Begin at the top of the entries below and write out every line through the one containing "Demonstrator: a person", excluding pictures.

§ Exercise material
• • • •
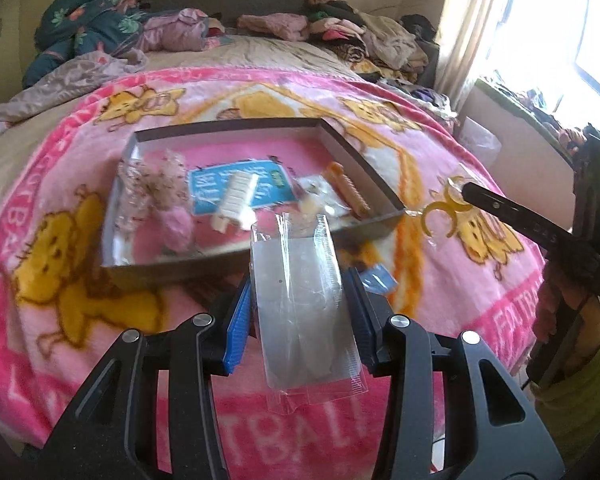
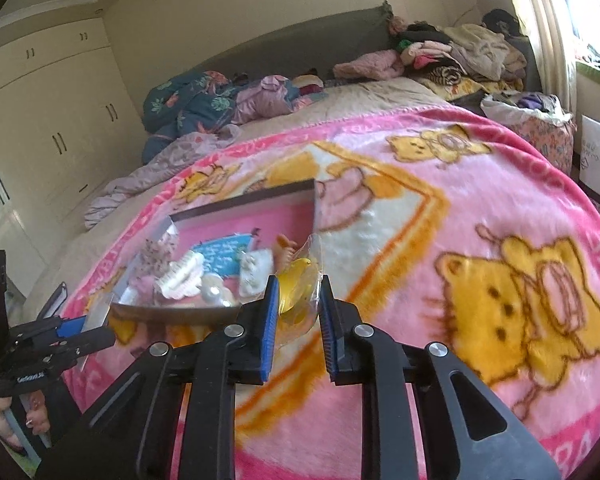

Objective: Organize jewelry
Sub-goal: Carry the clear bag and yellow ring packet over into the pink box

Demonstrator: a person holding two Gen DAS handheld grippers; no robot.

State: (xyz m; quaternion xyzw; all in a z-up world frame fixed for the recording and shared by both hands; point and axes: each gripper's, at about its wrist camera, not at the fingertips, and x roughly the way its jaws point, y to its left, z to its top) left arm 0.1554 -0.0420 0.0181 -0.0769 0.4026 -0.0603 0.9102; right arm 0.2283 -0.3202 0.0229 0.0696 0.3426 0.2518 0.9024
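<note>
A shallow grey box (image 1: 376, 184) lies on the pink blanket and holds several hair clips and packets; it also shows in the right wrist view (image 2: 236, 200). My left gripper (image 1: 298, 300) is shut on a clear plastic packet (image 1: 300, 300), held just in front of the box's near edge. My right gripper (image 2: 298, 308) is shut on a yellow hair clip in a clear wrapper (image 2: 298, 292), to the right of the box. The same clip (image 1: 440, 216) hangs from the right gripper's finger (image 1: 500, 208) in the left wrist view.
A small blue packet (image 1: 376, 282) lies on the pink cartoon blanket (image 1: 60, 280) beside the left gripper. Piles of clothes (image 1: 340, 28) and bedding (image 1: 92, 28) lie at the head of the bed. A window (image 1: 560, 32) is on the right, wardrobes (image 2: 52, 112) on the left.
</note>
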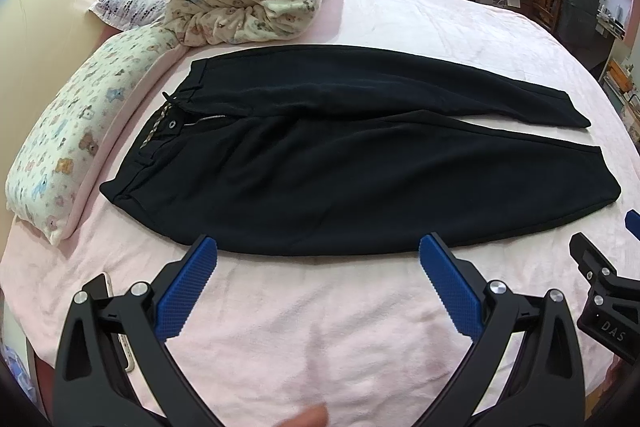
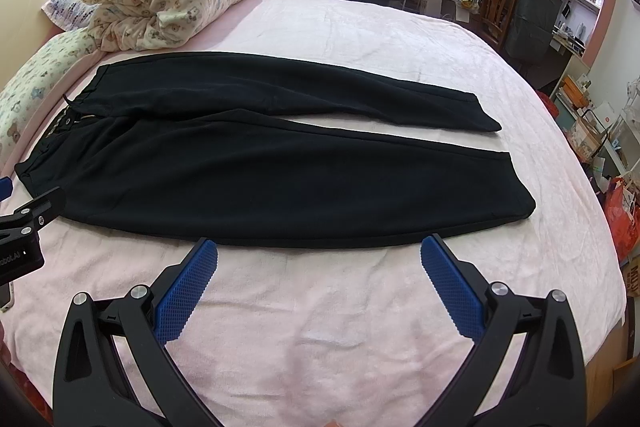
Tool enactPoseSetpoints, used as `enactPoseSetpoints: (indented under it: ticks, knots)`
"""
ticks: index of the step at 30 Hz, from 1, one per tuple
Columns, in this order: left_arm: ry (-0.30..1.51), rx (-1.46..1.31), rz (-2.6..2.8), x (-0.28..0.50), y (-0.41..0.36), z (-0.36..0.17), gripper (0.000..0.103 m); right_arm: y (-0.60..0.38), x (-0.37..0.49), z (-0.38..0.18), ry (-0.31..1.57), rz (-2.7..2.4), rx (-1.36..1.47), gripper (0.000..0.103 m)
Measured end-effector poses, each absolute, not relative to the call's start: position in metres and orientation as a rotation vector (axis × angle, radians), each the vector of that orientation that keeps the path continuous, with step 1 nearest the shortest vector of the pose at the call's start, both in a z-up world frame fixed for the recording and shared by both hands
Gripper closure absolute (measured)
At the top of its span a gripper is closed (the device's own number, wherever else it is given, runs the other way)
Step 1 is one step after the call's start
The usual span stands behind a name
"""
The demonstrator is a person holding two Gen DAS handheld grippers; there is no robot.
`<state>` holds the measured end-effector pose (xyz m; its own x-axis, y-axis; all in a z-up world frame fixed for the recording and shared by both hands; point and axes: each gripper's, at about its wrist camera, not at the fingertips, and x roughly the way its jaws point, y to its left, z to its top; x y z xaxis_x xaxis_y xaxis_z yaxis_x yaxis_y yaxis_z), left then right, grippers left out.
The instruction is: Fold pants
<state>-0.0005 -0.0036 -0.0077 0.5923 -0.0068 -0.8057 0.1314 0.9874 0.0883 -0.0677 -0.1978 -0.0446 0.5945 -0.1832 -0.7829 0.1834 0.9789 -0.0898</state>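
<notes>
Left wrist: phone (image 1: pixel 120 323) half hidden behind fingers (image 1: pixel 188 291).

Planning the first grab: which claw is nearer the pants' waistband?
Left. The left claw sits toward the waistband end; the right claw sits farther toward the leg cuffs.

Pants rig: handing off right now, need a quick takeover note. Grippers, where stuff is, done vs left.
Left gripper: open, empty, hovering by the near edge of the pants.
Right gripper: open, empty, same near edge, further toward the cuffs.
Pants: flat on the pink bed cover, waistband to the left, both legs spread out to the right, fly open.
Done: laid out only.
Left: every fold; nothing gripped yet.
</notes>
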Motion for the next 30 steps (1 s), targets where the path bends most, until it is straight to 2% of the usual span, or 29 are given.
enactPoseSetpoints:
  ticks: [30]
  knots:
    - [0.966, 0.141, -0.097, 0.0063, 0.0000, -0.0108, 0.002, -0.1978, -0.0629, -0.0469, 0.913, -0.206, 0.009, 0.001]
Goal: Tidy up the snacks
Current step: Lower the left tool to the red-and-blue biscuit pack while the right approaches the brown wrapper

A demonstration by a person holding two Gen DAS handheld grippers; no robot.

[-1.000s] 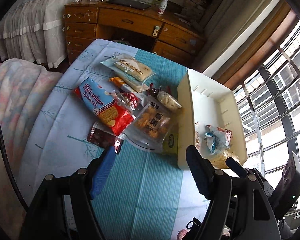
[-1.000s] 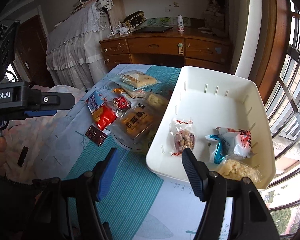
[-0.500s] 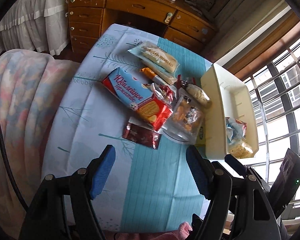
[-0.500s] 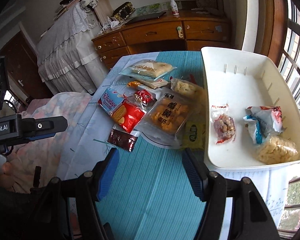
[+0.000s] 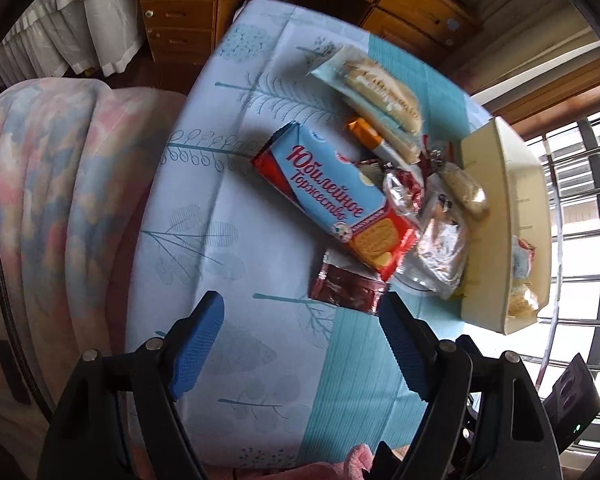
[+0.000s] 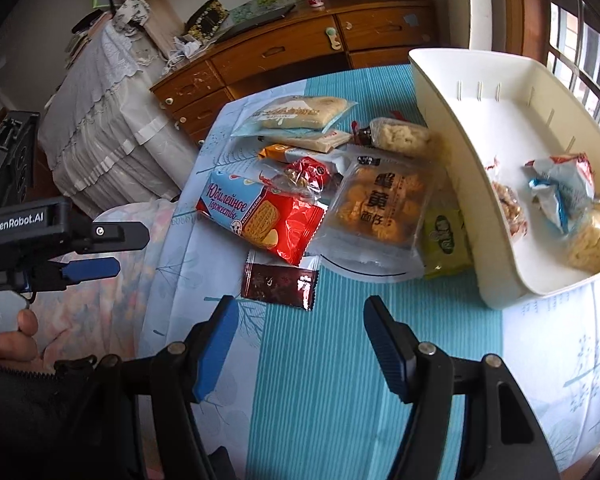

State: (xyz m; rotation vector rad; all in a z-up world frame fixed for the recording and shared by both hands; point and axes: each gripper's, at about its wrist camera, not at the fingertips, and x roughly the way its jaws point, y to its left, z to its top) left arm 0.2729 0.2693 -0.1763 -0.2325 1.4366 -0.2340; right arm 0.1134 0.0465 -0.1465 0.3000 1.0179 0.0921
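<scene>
Several snack packets lie in a heap on the table. A red and blue biscuit pack sits at the heap's left, with a dark brown packet just in front of it. A clear bag of golden biscuits lies beside a white bin that holds a few packets. My left gripper hangs above the cloth near the brown packet, its jaws opening with nothing between them. My right gripper is open and empty, just short of the brown packet.
A pale bread bag and an orange bar lie at the heap's far side. A wooden desk stands beyond the table, a blanket-covered seat to the left, window bars to the right.
Both grippers have swung left from the bin toward the snack heap and tilted downward. The left jaws stand wider than before. The snacks have not moved.
</scene>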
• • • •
§ The completed task
Objective: Organize jewelry
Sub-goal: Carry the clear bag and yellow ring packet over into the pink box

Demonstrator: a person holding two Gen DAS handheld grippers; no robot.

No further output remains.